### Task requirements
Retype the whole listing below exactly, keeping every picture out of it.
⁂
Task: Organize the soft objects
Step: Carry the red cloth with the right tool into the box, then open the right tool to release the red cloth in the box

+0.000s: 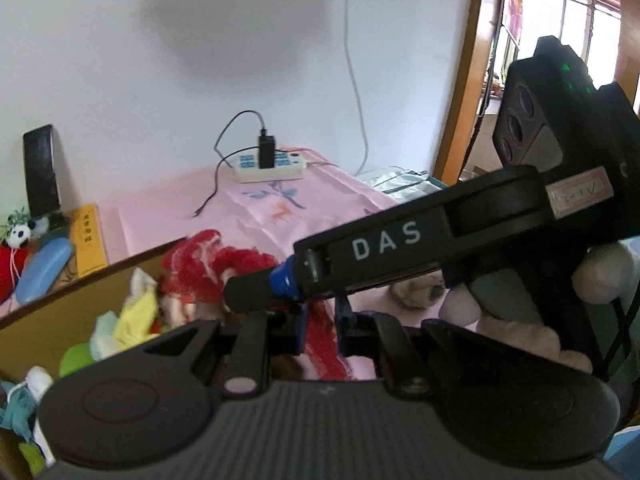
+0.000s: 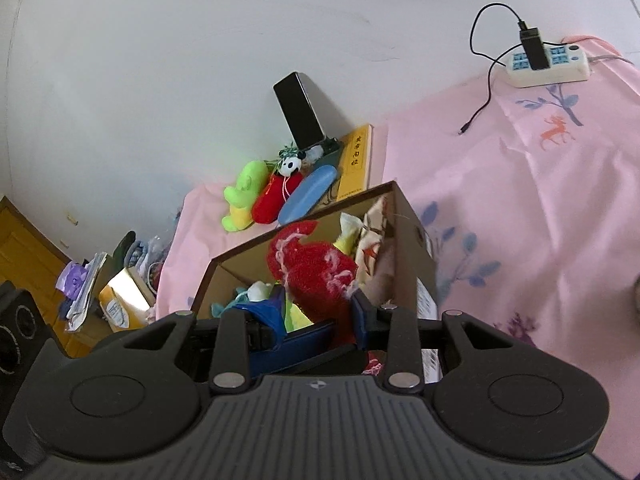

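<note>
left edge: we see a lime-green plush toy (image 2: 244, 196), a red plush with a small panda on top (image 2: 278, 196) and a light-blue oval pouch (image 2: 306, 194) lying together on the pink printed bedsheet (image 2: 540, 200), outside the box, near the wall.
box: the open brown cardboard box (image 2: 416, 236) sits on the sheet, already holding small pastel cloth items (image 1: 132, 316).
task item: the fuzzy red-and-white knitted piece (image 2: 316, 268) hangs over the box opening, its top above the rim, its lower end among the contents.
right gripper (image 2: 318, 318): blue fingers (image 2: 362, 314) clamped on the lower part of the red knit, directly above the box.
left gripper (image 1: 320, 330): we can't tell if it pinches anything; fingers (image 1: 302, 330) sit a narrow gap apart with red knit showing between them, contact unclear. The right unit crosses just in front of it.
right side: a beige plush (image 1: 416, 290) lies on the sheet beyond the box.
risk 1: we judge the knit could snag on the fingers at release and drag back out.
risk 2: the two units are very close, so a collision is likely if either swings.
risk 3: pushing down may tip or shift the light box on the soft sheet.
</note>
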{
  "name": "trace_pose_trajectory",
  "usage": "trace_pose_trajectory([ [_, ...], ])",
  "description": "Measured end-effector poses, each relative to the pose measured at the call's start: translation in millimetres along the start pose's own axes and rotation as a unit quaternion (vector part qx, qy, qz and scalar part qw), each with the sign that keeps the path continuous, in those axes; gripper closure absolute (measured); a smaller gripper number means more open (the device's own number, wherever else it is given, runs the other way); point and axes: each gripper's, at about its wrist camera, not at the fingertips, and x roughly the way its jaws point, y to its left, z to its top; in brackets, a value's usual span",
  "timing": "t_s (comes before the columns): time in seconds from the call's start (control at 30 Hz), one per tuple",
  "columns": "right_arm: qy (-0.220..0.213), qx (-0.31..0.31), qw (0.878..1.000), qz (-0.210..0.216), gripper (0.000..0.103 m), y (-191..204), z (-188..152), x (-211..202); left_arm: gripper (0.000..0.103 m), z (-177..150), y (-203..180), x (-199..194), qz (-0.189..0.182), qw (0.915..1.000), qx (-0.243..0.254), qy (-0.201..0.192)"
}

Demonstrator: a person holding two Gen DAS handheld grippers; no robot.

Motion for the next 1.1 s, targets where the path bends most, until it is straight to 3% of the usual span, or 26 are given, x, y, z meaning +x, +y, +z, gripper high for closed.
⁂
### Your response
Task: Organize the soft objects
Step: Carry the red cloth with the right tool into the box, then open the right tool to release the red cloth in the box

+0.000s: 
+0.000s: 

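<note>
left edge: we see a lime-green plush toy (image 2: 244, 196), a red plush with a small panda on top (image 2: 278, 196) and a light-blue oval pouch (image 2: 306, 194) lying together on the pink printed bedsheet (image 2: 540, 200), outside the box, near the wall.
box: the open brown cardboard box (image 2: 416, 236) sits on the sheet, already holding small pastel cloth items (image 1: 132, 316).
task item: the fuzzy red-and-white knitted piece (image 2: 316, 268) hangs over the box opening, its top above the rim, its lower end among the contents.
right gripper (image 2: 318, 318): blue fingers (image 2: 362, 314) clamped on the lower part of the red knit, directly above the box.
left gripper (image 1: 320, 330): we can't tell if it pinches anything; fingers (image 1: 302, 330) sit a narrow gap apart with red knit showing between them, contact unclear. The right unit crosses just in front of it.
right side: a beige plush (image 1: 416, 290) lies on the sheet beyond the box.
risk 1: we judge the knit could snag on the fingers at release and drag back out.
risk 2: the two units are very close, so a collision is likely if either swings.
risk 3: pushing down may tip or shift the light box on the soft sheet.
</note>
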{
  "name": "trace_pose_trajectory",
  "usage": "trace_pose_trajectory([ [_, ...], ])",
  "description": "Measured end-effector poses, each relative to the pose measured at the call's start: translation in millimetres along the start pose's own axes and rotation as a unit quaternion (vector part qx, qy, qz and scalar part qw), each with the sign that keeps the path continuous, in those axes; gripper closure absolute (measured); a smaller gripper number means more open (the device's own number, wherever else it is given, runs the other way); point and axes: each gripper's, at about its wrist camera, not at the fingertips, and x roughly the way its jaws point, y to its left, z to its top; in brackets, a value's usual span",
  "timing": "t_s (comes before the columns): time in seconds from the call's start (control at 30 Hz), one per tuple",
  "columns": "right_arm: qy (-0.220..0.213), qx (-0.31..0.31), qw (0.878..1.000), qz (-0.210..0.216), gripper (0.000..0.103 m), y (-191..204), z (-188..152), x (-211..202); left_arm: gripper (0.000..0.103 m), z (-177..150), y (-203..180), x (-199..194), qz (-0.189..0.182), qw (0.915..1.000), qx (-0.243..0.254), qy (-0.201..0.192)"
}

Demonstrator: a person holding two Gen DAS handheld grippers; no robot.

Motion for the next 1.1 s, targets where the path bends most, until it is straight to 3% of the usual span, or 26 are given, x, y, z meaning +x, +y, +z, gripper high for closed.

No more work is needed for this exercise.